Matrix Exponential Update for Kernel Learning from Similarity Matrices | Study Guides, Projects, Research Computer Graphics

CMPS 290C Project Report

Learning Kernel Matrix by Matrix Exponential Update

Jun Liao

1. Introduction

In many applications, unlike traditional machine learning where an example is

represented by a vector of values, it is more natural to represent the relationship between

two examples by a similarity score. In these cases, the data is a matrix. The matrix may

have some missing values that indicate that we don’t know the relationship between the

two examples or they cannot be directly compared. The matrix may be asymmetric. The

relationship between examples may be an ordered relationship. The matrix is also not

necessarily square. A common case is: only a certain number of (positives) examples are

of interests, the similarity scores between a large number of examples and these examples

are computed. Nearest Neighbor method is the most natural and widely used method for

these kinds of data.

In this project, we try to apply kernel-learning methods to similarity matrix data. For the

sake of simplicity, we assume that the similarity matrix be square. The obstacle we meet

is that the similarity matrix is not generally a kernel matrix. As we know, a kernel matrix

need to be square, symmetric, semi positive definite and should not contain missing

values. A simple way to construct a kernel matrix from a similarity matrix is: assume the

similarity matrix is A. Let A=(A+A’)/2. We obtain a symmetric matrix. Note that before

we do the averaging the two symmetric positions, when only one of (i,j) and (j,i) is

missing, we copy its symmetric counterpart to the missing value position. After doing

this, for the missing values in A, we just put zeros there. If A is not a semi positive

definite matrix, we add a positive constant λ into the diagonal elements of A to make it

positive definite: K=A+λI. The λ is set to be slightly greater than the absolute value of

the minimum eigenvalue of A. We call this approach “naïve” approach. Kernel matrix

constructed by this way is called “Diag” kernel. A second approach called “diffusion”

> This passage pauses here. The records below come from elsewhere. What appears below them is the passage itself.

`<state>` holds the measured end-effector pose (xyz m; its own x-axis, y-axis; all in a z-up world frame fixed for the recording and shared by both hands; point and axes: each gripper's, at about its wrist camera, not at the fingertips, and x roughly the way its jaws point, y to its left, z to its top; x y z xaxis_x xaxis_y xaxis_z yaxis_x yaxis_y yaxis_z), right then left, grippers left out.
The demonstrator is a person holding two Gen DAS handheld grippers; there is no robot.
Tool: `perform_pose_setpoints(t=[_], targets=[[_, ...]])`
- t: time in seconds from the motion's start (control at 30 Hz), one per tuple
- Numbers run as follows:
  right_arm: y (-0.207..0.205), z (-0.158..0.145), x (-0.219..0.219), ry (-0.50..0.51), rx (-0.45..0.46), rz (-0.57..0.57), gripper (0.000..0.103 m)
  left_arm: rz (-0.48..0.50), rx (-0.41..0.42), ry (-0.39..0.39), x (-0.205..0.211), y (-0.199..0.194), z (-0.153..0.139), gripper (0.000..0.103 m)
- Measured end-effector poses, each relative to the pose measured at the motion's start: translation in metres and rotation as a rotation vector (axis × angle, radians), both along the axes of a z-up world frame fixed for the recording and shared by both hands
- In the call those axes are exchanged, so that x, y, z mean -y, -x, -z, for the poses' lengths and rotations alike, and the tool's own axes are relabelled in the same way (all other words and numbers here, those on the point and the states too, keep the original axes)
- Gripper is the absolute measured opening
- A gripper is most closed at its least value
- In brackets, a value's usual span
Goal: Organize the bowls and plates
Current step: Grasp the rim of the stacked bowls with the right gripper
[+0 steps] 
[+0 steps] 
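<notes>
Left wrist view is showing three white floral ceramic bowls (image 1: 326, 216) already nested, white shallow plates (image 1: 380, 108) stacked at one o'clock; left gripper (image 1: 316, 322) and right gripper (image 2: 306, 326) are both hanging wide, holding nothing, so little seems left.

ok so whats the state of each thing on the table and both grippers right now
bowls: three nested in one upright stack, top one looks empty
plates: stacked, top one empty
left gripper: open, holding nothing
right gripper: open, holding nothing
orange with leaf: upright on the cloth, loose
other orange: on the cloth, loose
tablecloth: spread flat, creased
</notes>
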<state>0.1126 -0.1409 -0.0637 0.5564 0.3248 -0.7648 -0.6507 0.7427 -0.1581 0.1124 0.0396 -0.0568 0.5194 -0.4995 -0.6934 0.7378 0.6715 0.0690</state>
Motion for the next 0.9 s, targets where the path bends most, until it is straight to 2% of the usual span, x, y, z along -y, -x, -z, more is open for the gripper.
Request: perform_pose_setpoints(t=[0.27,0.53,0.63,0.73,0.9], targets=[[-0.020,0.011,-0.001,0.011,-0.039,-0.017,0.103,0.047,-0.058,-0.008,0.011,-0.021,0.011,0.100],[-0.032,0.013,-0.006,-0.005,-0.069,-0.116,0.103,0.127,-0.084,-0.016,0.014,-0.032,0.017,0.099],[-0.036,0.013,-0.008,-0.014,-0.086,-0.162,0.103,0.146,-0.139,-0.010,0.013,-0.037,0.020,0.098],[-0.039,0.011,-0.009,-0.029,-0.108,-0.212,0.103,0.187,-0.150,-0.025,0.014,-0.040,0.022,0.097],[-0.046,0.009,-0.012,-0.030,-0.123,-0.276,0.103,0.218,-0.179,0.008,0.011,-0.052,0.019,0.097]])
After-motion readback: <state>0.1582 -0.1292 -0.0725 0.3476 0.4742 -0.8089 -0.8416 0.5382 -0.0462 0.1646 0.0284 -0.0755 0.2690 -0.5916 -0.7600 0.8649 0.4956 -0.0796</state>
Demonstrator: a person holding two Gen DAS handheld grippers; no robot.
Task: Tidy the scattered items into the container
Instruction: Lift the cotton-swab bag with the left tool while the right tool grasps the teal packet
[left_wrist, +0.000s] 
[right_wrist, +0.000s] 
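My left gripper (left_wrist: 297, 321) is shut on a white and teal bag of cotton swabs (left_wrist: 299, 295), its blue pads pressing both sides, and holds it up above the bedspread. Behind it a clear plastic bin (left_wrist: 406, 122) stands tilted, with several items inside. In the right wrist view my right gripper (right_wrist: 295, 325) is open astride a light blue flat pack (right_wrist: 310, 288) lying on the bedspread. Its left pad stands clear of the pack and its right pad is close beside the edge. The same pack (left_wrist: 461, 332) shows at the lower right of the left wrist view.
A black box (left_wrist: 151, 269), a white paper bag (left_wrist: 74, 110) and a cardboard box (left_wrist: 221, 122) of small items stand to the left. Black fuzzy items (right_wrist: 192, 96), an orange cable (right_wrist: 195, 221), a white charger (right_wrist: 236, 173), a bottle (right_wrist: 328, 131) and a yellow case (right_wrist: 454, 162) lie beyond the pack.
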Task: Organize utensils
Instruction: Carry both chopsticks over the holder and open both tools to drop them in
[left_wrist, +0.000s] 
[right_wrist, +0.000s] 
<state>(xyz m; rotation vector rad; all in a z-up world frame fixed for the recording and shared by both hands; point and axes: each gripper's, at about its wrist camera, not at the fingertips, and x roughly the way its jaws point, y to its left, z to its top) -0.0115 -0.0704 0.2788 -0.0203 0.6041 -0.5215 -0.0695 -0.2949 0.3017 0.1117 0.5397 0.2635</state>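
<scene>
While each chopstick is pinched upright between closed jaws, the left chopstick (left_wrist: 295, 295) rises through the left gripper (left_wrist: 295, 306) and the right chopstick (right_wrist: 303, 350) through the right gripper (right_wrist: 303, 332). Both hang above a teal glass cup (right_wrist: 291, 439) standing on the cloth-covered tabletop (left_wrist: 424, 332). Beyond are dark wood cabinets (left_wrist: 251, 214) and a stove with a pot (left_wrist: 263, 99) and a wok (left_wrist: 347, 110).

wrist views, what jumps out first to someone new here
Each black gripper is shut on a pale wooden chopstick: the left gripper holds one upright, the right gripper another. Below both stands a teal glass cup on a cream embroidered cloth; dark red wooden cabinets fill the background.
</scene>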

kernel [2] makes use of the property of matrix exponential function. Matrix exponential

always translates a symmetric matrix into a symmetric positive definite matrix. So the

produced matrix can be used as kernel matrix. In this approach, K=exp(βA). exp is

matrix exponential function. A should be a symmetric matrix. β is a constant. The third

approach, matrix exponential update [1] is an on-line algorithm. It also makes use the

property of matrix exponential function, so it is closely related to the diffusion kernel.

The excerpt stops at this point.